Daya serap air berhubungan dengan kadar air yang dihasilkan. Kadar air berbanding terbalik dengan daya serap airnya. Semakin tinggi kerapatan dan kadar air maka kemampuan daya serap air akan semakin rendah. Wafer ransum komplit yang memiliki daya serap air yang tinggi akan membuat stabilitas dimensi wafer menjadi lunak dan cepat hancur jika terkena air sehingga disinyalir tidak tahan terhadap penyimpanan dalam kurun waktu yang lama. Hal ini menandakan bahwa wafer jika terkena saliva ternak akan mudah mengembang bahkan hancur karena mampu membebaskan tekanan sehingga penampilannya tidak dapat kembali ke kondisi semula. Umumnya kadar air ransum pakan ternak akan meningkat seiring dengan semakin lamanya waktu penyimpanan. Daya ikat air akan berpengaruh terhadap mudah tidaknya wafer dikonsumsi ternak dan lama penyimpanannya.

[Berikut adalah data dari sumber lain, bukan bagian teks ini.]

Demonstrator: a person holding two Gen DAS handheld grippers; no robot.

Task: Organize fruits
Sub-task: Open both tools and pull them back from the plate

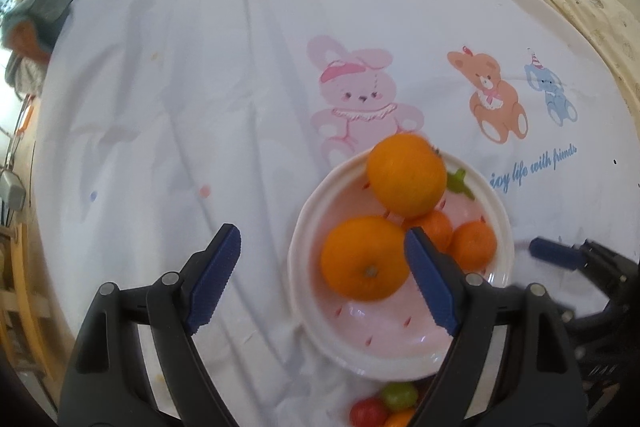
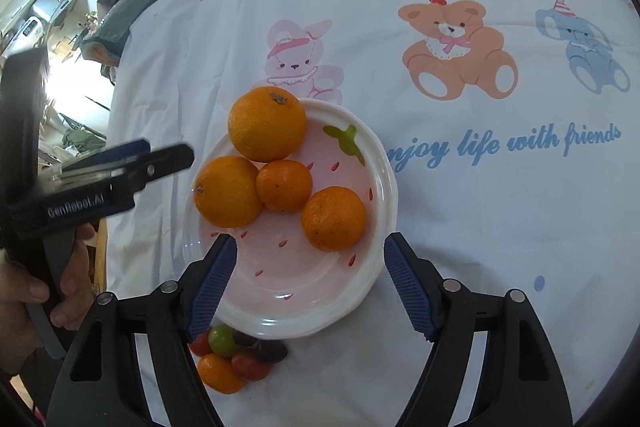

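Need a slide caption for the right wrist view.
Open right gripper above pink strawberry-pattern plate holding four oranges; small fruits alongside.

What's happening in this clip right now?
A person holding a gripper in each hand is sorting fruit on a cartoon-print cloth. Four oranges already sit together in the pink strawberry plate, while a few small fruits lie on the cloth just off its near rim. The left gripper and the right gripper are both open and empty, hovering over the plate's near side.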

26 Hubungan antara kerapatan wafer dan wafer durability indeks (WDI) yaitu semakin tinggi nilai kerapatan maka semakin tinggi pula nilai WDI, hal ini disebabkan karena penggunaan level onggok yang semakin meningkat pada setiap perlakuan yang mengakibatkan daya rekat semakin kuat dan wafer menjadi lebih kompak. Wafer pakan yang mempunyai kerapatan tinggi akan memberikan tekstur yang padat dan keras sehingga mudah dalam penanganan baik penyimpanan maupun goncangan pada saat transportasi dan diperkirakan akan lebih tahan lama dalam penyimpanan.
27 BAB V
KESIMPULAN DAN SARAN
5.1. Kesimpulan
Berdasarkan hasil penelitian ini dapat disimpulkan bahwa penggunaan level onggok sebesar 10% mampu mempertahankan kualitas fisik wafer ransum komplit berbasis jerami padi.
5.2. Saran
Adapun saran sebaiknya dilakukan penelitian lebih lanjut untuk melihat analisis proksimat, invitro dan invivo dari wafer ransum komplit berbasis jerami padi, selain itu jika dilakukan penelitian yang sama sebaiknya penggunaan air serta waktu pengukusan juga dikurangi agar kadar air pada wafer ransum komplit berbasis jerami padi menggunakan onggok sebagai perekat tidak terlalu tinggi sehingga ketika dilakukan penyimpanan dapat bertahan dalam waktu yang lama.